For direct "calc" method (shorter code) I would do:

lda character
sta change_bck+1
lda #0
asl change_bck+1
rol
asl change_bck+1
rol
asl change_bck+1
rol              ; now we have character*8 in hi-lo form in accumulator and change_bck+1
adc change_font+2   ; no need for clc as carry is zero for sure
sta change_bck+2

It's little shorter than your version, but could be even more cycles because of more asl operations with zp var (if change_bck is on zp ?).

 

But... :)
Best way is table for sure:

ldx character
lda tab_lo,x
sta change_bck+1
lda tab_hi,x
clc
adc change_font+2
sta change_bck+2

Where:

tab_lo:   .fill 128, <(i*8)
tab_hi:   .fill 128, >(i*8)

 

Even better...

Have table values with hard encoded charset base address.

ldx character
lda tab_lo,x
sta change_bck+1
lda tab_hi,x
sta change_bck+2

tab_lo:   .fill 128, <(base+i*8)
tab_hi:   .fill 128, >(base+i*8)

 

  • Like 3
Link to comment
Share on other sites

Use tables.. something like:

ldx character				;load the character value (0-255)         
lda char_addr_tab_hi,x		;get hi byte of char def
adc change_font+2			;add bits to hi-byte (MSB)                
sta change_bck+2			;store the resulting value                
lda char_addr_tab_low,x     ;get low byte of char def
sta change_bck+1			;store the result in lo-byte (LSB)   
..
..

char_addr_tab_low  :128 dta l(font+#*8)
                   :128 dta l(font+#*8)		; inverse chars has the same data offset
char_addr_tab_hi   :128 dta h(font+#*8)
                   :128 dta h(font+#*8)		; inverse chars has the same data offset

If change_font+2 is constant, you can add that value into the table already and delete adc change_font+2 instruction.
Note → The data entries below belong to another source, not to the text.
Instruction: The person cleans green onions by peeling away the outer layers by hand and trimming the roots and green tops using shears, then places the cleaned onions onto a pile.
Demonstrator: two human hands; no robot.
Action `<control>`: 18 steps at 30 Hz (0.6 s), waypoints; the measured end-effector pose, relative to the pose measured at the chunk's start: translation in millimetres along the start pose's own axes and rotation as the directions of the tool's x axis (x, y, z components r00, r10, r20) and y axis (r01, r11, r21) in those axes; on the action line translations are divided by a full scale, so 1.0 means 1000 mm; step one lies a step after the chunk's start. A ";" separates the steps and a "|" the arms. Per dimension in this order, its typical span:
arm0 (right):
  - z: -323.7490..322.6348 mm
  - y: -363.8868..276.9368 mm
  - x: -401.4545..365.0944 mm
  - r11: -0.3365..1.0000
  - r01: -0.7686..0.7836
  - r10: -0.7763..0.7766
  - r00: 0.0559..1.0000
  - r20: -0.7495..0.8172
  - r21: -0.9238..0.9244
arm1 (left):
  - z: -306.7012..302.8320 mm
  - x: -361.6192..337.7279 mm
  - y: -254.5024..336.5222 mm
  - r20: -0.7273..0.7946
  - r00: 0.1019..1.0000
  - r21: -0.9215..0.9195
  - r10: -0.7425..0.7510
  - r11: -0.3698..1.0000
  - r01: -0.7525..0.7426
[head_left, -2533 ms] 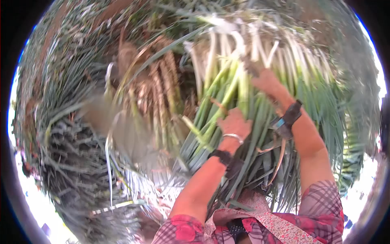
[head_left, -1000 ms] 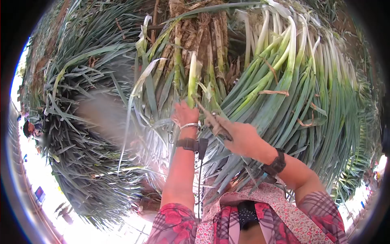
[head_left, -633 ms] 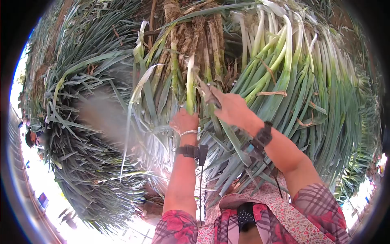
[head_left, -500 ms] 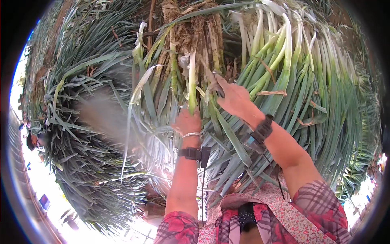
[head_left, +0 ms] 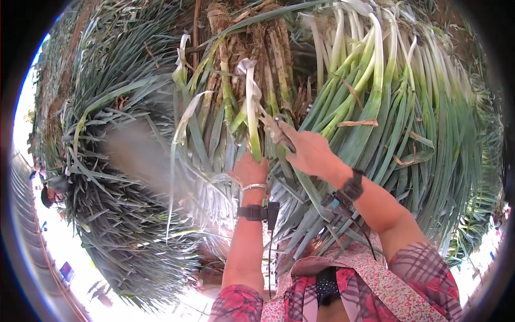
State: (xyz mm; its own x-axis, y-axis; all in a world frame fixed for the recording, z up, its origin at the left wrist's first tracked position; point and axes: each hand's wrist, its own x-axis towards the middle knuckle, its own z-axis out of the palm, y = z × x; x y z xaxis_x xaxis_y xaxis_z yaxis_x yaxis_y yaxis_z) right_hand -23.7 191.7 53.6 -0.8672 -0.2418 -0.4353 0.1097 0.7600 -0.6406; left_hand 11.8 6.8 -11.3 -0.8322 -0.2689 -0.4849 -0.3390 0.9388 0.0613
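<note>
My left hand [head_left: 250, 172] is closed around the green lower part of a single leek [head_left: 252, 118], whose white shank points up and away from me. Its pale root end [head_left: 247, 65] stands in front of the brown, muddy bundle. Just right of the stalk, my right hand [head_left: 308, 150] grips a small, mud-coloured bladed tool [head_left: 272, 129]; whether it is a knife or scissors I cannot tell. The blade's tip lies right beside the white shank. Loose peeled-back leaves [head_left: 185, 118] hang to the left of my left hand.
Cleaned leeks [head_left: 375, 70] lie piled to the right, white ends away from me. Unpeeled leeks with brown roots [head_left: 257, 40] sit straight ahead. A big heap of dark green leaves [head_left: 123, 225] fills the left side. Cords run from bands on both my wrists.
The leek has come slightly lower and its white end is more exposed. My right hand has moved down and a little right, bringing the tool closer beside the shank.
</note>
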 end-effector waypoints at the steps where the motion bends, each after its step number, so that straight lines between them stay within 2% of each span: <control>1: -0.001 0.002 0.010 1.000 0.009 -0.009 0.999 -0.035 0.000 | 0.001 -0.001 0.000 -0.003 1.000 -0.045 -0.004 0.999 0.004; 3: -0.001 0.005 0.029 1.000 0.000 -0.001 0.998 -0.064 -0.024 | 0.003 -0.002 0.000 0.004 1.000 -0.064 -0.008 0.998 0.008; 5: -0.003 0.009 0.047 0.999 -0.009 0.005 0.996 -0.094 -0.044 | 0.001 -0.006 0.003 0.060 0.998 -0.168 0.001 0.986 0.009; 9: -0.012 0.015 0.077 0.995 -0.032 0.021 0.993 -0.116 -0.096 | -0.003 -0.007 0.009 0.117 0.993 -0.207 0.009 0.978 0.016; 11: -0.016 0.018 0.087 0.992 -0.051 0.035 0.989 -0.141 -0.114 | -0.010 -0.007 0.011 0.088 0.995 -0.201 0.037 0.979 -0.019; 13: -0.019 0.021 0.091 0.993 -0.043 0.025 0.986 -0.164 -0.106 | -0.002 -0.001 0.002 0.170 0.985 -0.343 0.037 0.939 0.024; 14: -0.020 0.022 0.091 0.994 -0.034 0.015 0.983 -0.182 -0.102 | 0.003 0.004 -0.004 0.170 0.985 -0.340 0.038 0.940 0.022; 16: -0.021 0.022 0.087 0.994 -0.037 0.021 0.988 -0.152 -0.104 | 0.006 0.013 -0.012 0.378 0.917 -0.669 0.130 0.723 0.174; 17: -0.022 0.022 0.084 0.993 -0.039 0.026 0.993 -0.119 -0.109 | 0.007 0.015 -0.017 0.377 0.917 -0.668 0.132 0.725 0.171; 18: -0.025 0.022 0.084 0.993 -0.041 0.027 0.992 -0.123 -0.106 | 0.000 0.015 -0.016 0.375 0.900 -0.728 0.223 0.672 0.137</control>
State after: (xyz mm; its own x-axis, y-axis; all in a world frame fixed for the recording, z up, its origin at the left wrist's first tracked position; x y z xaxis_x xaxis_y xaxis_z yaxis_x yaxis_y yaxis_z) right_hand -105.7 203.1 18.8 -0.9169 -0.1450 -0.3718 0.0925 0.8291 -0.5515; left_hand 4.9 -12.4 -20.0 -0.6598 0.0485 -0.7499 -0.6609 0.4374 0.6098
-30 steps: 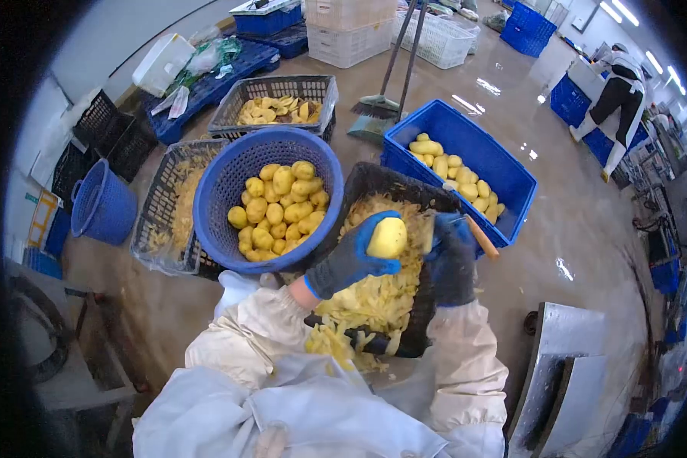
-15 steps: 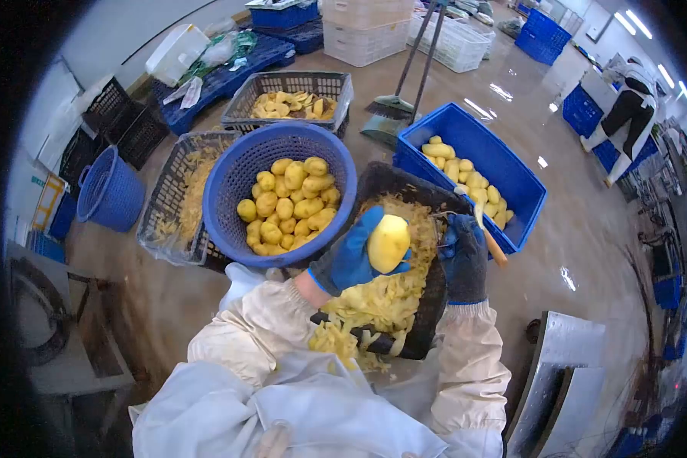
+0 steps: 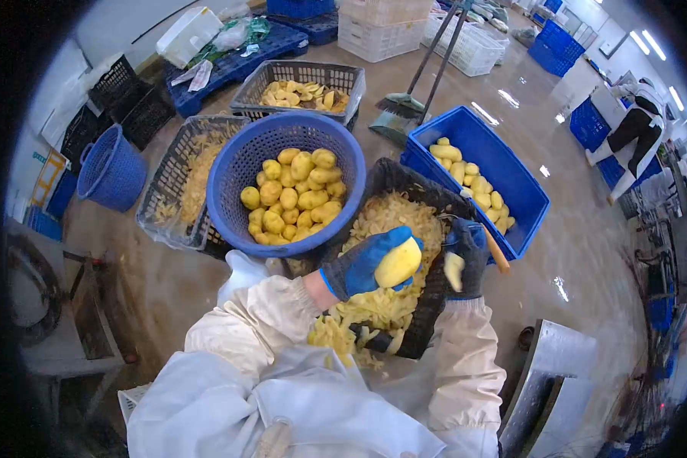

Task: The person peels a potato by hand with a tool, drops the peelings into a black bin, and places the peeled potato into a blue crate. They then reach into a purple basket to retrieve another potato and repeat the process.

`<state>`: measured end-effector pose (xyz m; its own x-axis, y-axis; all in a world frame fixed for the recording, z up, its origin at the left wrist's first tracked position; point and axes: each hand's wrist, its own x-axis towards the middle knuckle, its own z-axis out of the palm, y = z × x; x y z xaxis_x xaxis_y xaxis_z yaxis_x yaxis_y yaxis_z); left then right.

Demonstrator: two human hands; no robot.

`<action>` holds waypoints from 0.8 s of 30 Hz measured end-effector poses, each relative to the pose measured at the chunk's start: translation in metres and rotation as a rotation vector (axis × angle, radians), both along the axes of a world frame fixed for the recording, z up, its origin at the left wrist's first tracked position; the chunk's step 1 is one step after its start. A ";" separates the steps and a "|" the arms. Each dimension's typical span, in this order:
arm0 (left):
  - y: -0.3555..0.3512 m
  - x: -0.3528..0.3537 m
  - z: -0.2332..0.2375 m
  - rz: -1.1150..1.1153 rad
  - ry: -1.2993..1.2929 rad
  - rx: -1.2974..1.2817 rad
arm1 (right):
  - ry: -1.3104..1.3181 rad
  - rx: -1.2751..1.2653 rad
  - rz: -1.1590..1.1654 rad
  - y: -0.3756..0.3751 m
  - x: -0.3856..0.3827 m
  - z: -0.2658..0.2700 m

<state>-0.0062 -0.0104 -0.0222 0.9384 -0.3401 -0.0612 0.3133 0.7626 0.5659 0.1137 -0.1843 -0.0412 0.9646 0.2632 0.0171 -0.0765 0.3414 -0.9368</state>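
My left hand (image 3: 361,267), in a blue glove, is wrapped round a pale yellow peeled potato (image 3: 398,263). My right hand (image 3: 466,258), in a dark glove, is closed on a tool with a wooden handle (image 3: 495,249); its working end is hard to make out. A piece of peel (image 3: 454,271) shows against that glove. Below both hands is a black crate (image 3: 426,330) heaped with peelings (image 3: 393,305). A round blue basket (image 3: 223,179) of yellow potatoes stands to the left, and a blue bin (image 3: 528,217) with peeled potatoes to the right.
Black crates with peelings (image 3: 198,179) and cut pieces (image 3: 301,95) stand behind the basket. A long-handled dustpan (image 3: 393,122) is at the back. Another person (image 3: 640,114) bends over at the far right. A metal stand (image 3: 553,366) is at the lower right.
The potato in my left hand has tilted and shifted slightly right. The peel strip by my right hand has dropped to the glove's front. The view has shifted slightly.
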 end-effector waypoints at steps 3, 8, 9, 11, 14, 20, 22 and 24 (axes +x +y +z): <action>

This uses 512 bytes for tables... or 256 if you add and #$7f after loading char.

  • Like 3
Link to comment
Share on other sites

Perhaps use a page of memory and store the pointers there?

 

table_lo = $600
table_hi = $680

maketable:
 ldy #0                 ;loop through the characters value (0-127)         
loop:
 tax                    ;save character in X-reg                  
 and #%01100000         ;isolate the hi bits                      
 asl                    ;shift left ensuring carry is clear       
 rol                                              
 rol                    ;rotate the bits to be in bits 0 & 1      
 rol                                                           
 adc change_font+2      ;add bits to hi-byte (MSB)                
 sta table_hi,Y       ;store the resulting value                
 txa                    ;Get character value back from X into A                                 
 asl                                                           
 asl                    ;3 asl = multiply by 8                    
 asl                                                           
 sta table_lo+1       ;store the result in lo-byte (LSB)   
 iny
 bpl loop
 rts

Then use this as follows:

lda character
and #127
tax
lda table_lo,x
sta change_bck+1
lda table_hi,x
sta change_bck+2

 

[EDIT] ah, I was too slow, others have done similar

Edited by Wrathchild
  • Like 3
Link to comment
Share on other sites

Just to clear up a little confusion, the screen uses 4 character sets interleaved and the code self-modifies so I can use absolute addressing in the central loop instead of Indirect Indexed.

 

Although it's a little heavy in the outer loops those 1 cycle savings payoff due to the number of times the inner loop runs.  Therefore change_font & change_bck point to the absolute addresses that I'm modifying here.

 

ldx character
lda tab_lo,x
sta change_bck+1
lda tab_hi,x
clc
adc change_font+2
sta change_bck+2

 

I think this should do the job if I don't mind throwing away some more RAM (isn't that always the case).  Although won't I need 2 pages for the tables as each character could be 0-255 due to the fifth color.  I could add an AND #%01111111 at the start and just use 1 page for the table I suppose (edit: MaPa pointed this out)

 

I think I can do away with the CLC too :)  as long as it's clear going into the main routine.

 

Thanks everyone, especially popmilo who got in first with that solution.

 

 

 

Edited by Preppie
  • Like 1
Link to comment
Share on other sites

Ok, that did the job :)  I'm now matching Jankovic's (popmilo by the look of the photo i guess :)) 14 sprites at 25fps (or 7 @ 50fps ofc) - video is his not mine.

 

 

 

I guess I could have asked for the code but where's the fun in that?

 

Don't think I can push it any further but I'll have another look later.  

 

  • Like 3
Link to comment
Share on other sites

1 hour ago, Preppie said:

Although it's a little heavy in the outer loops those 1 cycle savings payoff due to the number of times the inner loop runs.  Therefore change_font & change_bck point to the absolute addresses that I'm modifying here.

 

I didn't count the cycles nor saw your code.. but with absolute addressing you have to loop one byte (lda,and,ora,sta) cycle or not? With indirect indexed addressing you can easily unroll loop saving 3 cycles per byte which almost cancles the 4 cycles more with indirect indexed and leaves you with "simple" loop prepare.

  • Like 1
Link to comment
Share on other sites

I was just thinking 'why the hell don't I unroll that inner loop' :)   My answer was 'because I can't adjust all those absolutes', to which my reply was 'you should have used indirect indexed from the start you moron' ?

 

You live and learn, I'm just an assembler noob so I've learned a lot doing that routine as it is and now I get to rewrite it - woohooo!

  • Like 4
  • Haha 1
Link to comment
Share on other sites

Join the conversation

You can post now and register later. If you have an account, sign in now to post with your account.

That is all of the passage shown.